■ EXERCISE PROMPT ■
Instruction for the data below: set down exactly the lines from the line with "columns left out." to the line with "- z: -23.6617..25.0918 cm", inclusive, and no others.

━━ GIVEN DATA ━━

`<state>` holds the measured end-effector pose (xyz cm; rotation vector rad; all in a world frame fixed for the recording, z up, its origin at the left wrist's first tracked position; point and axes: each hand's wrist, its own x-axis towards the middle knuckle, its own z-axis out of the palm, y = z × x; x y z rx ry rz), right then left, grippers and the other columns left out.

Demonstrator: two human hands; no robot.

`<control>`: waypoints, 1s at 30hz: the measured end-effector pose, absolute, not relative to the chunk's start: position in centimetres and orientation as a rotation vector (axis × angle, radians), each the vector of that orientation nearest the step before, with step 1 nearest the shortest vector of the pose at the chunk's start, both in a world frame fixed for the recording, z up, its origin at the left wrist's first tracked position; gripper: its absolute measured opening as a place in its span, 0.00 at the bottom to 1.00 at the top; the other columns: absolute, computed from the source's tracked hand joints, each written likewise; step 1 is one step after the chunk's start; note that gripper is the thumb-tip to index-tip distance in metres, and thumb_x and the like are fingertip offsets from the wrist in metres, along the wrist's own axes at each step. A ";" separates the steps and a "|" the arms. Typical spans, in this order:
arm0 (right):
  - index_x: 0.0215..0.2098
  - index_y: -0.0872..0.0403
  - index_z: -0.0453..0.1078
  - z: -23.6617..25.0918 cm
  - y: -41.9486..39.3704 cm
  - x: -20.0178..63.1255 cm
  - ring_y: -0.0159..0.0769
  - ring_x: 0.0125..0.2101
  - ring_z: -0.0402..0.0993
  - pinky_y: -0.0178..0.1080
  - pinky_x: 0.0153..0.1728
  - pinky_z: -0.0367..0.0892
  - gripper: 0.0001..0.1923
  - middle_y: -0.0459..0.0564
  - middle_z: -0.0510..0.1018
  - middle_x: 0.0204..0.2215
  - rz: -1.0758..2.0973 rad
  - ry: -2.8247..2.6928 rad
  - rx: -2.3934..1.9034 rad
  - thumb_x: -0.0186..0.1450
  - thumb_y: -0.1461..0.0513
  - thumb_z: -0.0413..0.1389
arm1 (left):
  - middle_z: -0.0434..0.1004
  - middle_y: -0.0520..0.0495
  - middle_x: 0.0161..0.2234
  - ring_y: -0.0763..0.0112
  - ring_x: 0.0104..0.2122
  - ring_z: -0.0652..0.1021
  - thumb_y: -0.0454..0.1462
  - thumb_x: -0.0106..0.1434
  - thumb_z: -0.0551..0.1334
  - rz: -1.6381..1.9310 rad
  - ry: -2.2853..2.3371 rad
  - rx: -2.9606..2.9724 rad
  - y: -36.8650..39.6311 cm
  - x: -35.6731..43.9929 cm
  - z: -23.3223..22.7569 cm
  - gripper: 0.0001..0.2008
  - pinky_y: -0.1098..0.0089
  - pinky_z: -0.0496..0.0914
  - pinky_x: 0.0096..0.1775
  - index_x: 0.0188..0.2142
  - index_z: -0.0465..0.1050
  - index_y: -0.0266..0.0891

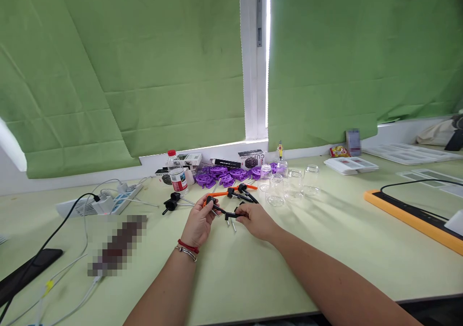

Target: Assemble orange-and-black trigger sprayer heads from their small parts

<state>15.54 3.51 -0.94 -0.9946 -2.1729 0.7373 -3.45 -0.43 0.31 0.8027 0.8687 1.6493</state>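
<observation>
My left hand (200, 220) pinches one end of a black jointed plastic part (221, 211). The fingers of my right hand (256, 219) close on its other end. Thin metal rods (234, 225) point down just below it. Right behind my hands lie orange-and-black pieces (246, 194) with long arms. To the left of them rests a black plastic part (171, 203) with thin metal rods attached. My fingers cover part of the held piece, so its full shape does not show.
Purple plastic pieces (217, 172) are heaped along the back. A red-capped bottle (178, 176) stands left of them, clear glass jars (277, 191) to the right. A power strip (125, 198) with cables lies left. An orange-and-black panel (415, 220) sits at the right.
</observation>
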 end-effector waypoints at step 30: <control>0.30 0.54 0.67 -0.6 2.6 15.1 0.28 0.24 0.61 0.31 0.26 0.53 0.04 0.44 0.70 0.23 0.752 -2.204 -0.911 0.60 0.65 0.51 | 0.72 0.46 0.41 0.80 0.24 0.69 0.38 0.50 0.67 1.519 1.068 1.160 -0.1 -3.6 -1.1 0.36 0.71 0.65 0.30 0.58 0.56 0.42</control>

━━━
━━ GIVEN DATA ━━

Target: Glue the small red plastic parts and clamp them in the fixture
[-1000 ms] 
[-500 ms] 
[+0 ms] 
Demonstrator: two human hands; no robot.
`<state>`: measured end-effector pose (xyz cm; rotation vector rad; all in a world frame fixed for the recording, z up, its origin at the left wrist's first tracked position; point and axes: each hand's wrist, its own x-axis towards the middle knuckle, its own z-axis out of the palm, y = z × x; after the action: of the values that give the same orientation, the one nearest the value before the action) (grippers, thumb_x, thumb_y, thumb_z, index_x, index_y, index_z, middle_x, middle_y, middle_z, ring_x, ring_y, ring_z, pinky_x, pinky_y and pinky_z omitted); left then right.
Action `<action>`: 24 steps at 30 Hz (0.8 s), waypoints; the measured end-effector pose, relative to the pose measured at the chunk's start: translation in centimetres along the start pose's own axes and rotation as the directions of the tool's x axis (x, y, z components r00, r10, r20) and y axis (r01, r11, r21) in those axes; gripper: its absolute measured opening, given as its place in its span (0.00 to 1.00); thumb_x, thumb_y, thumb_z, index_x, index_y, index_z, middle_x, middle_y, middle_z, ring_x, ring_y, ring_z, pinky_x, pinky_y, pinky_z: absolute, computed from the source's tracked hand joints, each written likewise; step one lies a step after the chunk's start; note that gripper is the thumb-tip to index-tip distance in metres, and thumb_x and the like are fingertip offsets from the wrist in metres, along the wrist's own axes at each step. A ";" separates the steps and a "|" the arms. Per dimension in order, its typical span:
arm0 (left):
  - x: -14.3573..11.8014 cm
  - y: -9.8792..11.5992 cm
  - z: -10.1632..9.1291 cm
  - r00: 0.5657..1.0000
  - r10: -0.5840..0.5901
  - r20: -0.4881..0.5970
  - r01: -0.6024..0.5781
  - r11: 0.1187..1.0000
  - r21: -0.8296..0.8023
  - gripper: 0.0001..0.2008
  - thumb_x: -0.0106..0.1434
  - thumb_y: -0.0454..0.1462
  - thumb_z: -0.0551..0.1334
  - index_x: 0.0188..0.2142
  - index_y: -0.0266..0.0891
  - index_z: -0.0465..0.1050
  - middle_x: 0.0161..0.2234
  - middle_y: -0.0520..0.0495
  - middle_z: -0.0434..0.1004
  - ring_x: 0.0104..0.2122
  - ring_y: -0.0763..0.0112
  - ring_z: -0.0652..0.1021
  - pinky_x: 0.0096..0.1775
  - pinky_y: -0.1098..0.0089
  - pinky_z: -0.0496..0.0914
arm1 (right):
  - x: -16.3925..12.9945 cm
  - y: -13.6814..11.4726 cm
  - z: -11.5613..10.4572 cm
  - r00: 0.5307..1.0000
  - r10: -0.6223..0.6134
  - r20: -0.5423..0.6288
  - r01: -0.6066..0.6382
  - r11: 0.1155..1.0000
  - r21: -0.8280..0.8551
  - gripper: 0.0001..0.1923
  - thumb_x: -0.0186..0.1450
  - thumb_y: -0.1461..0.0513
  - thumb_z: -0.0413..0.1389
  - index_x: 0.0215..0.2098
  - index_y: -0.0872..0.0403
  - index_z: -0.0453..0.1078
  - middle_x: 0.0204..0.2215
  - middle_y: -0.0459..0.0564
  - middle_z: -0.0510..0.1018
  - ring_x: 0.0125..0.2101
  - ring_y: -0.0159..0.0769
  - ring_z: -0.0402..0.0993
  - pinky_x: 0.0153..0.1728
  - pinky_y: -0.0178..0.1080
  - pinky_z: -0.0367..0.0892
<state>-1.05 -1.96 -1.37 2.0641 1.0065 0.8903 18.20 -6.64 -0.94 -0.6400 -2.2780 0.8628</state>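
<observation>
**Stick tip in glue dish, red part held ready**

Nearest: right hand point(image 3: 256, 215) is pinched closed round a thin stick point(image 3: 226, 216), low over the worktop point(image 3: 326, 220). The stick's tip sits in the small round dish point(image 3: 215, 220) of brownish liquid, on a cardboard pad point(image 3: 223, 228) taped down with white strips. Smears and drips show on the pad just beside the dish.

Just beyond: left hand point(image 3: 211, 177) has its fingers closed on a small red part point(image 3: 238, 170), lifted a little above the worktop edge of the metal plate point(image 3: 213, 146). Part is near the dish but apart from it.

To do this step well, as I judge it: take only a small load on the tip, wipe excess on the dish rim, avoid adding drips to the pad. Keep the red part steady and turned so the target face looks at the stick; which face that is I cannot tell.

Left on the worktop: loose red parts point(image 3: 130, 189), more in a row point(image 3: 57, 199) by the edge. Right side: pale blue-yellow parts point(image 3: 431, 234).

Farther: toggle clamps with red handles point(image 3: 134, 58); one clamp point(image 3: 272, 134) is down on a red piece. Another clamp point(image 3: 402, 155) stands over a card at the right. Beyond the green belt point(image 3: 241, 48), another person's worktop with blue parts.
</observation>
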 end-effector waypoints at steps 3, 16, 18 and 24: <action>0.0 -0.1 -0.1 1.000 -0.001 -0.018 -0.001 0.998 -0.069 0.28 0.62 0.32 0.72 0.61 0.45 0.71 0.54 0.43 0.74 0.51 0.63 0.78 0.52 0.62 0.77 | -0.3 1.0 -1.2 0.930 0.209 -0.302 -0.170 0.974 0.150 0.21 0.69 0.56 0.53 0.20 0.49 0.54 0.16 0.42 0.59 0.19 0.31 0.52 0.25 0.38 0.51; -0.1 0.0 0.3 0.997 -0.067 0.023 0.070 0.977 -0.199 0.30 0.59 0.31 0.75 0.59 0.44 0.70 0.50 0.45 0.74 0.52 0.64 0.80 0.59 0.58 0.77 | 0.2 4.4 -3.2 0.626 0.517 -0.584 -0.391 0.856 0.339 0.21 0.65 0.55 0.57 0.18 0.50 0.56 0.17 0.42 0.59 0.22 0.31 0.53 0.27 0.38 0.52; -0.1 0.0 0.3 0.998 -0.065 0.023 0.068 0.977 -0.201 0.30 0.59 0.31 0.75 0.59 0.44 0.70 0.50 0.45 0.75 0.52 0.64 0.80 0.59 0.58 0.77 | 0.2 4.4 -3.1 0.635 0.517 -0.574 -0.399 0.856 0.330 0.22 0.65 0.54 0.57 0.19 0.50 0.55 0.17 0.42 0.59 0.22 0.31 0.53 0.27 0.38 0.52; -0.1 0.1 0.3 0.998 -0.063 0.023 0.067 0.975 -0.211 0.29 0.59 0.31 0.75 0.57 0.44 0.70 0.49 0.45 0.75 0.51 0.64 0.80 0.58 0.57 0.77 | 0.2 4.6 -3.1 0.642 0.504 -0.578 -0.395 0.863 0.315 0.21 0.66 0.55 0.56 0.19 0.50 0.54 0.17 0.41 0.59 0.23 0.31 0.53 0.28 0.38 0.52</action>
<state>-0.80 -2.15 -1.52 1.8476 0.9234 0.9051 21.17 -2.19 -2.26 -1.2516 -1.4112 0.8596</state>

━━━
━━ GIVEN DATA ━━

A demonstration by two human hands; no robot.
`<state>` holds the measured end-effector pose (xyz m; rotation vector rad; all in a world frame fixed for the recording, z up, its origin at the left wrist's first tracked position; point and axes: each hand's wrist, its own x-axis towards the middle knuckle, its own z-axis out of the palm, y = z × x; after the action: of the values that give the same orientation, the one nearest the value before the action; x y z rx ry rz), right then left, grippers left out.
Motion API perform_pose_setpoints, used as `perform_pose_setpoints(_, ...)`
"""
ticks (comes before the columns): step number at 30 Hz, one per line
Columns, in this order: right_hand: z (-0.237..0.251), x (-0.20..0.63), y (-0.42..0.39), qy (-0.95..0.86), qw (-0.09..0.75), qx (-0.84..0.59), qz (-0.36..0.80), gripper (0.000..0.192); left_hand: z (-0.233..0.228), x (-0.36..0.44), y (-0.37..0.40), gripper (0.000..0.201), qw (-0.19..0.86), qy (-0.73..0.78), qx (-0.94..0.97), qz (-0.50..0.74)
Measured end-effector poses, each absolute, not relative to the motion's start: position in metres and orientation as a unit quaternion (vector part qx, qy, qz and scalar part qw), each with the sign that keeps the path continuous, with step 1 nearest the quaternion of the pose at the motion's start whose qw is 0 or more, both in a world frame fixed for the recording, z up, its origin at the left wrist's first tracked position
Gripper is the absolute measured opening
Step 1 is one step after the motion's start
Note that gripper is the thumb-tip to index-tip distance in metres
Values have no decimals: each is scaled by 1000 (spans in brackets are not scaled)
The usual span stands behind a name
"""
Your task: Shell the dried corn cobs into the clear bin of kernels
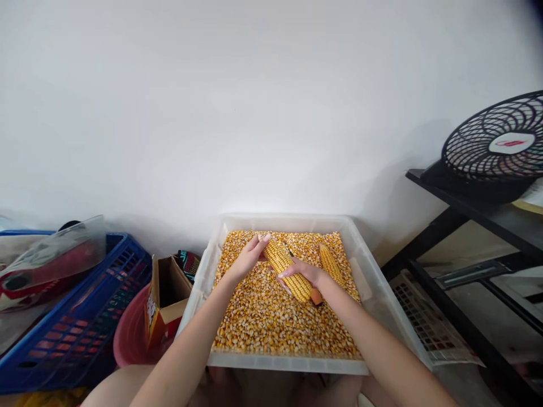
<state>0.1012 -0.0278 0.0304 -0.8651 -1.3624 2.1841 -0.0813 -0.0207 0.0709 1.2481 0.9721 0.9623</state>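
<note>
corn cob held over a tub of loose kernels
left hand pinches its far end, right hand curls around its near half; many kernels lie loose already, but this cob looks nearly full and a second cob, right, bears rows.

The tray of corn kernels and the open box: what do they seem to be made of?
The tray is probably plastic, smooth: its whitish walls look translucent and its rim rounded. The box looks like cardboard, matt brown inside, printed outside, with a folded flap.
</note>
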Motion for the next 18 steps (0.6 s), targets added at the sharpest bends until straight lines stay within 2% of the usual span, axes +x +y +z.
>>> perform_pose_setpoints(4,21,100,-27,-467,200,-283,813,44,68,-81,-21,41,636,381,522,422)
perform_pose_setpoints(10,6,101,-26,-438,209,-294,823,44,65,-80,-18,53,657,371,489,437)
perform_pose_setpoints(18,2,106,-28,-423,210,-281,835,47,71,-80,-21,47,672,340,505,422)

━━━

■ EXERCISE ANSWER ■
`<state>` holds the measured end-effector pose (xyz cm; rotation vector rad; all in a world frame fixed for the recording, z up, its origin at the left wrist's first tracked position; point and axes: each hand's wrist, its own x-axis towards the middle knuckle, its own z-axis out of the palm, y = z × x; x y z rx ry rz), right then left, grippers and the other columns left out.

Demonstrator: two human hands; no robot.

`<control>`: waypoints, 1s at 30hz: the measured end-effector pose, absolute, not relative to the chunk's start: position in centimetres and orientation as a rotation vector (axis × angle, radians), each the vector of that orientation nearest the step before, with step 1 nearest the shortest vector of the pose at the chunk's start, both in a world frame fixed for the recording, z up, its origin at the left wrist's first tracked position; gripper: its absolute measured opening as a place in its span, 0.00 at the bottom to 1.00 at the top; the other columns: absolute, computed from the source's tracked hand joints, each written likewise; step 1 is one step after the chunk's start; note that gripper is the thumb-tip to index-tip distance in metres, and thumb_x and the like are fingertip offsets from the wrist in metres, along the wrist's own axes at each step. A ";" separates the steps and a "|" the arms. Typical spans, in this order:
arm0 (right):
  - index_x: 0.0215..0.2098
  - index_y: -0.0872..0.0403
  - index_z: -0.0453..0.1078
  - z: -23.6617..25.0918 cm

With this, the exercise is complete.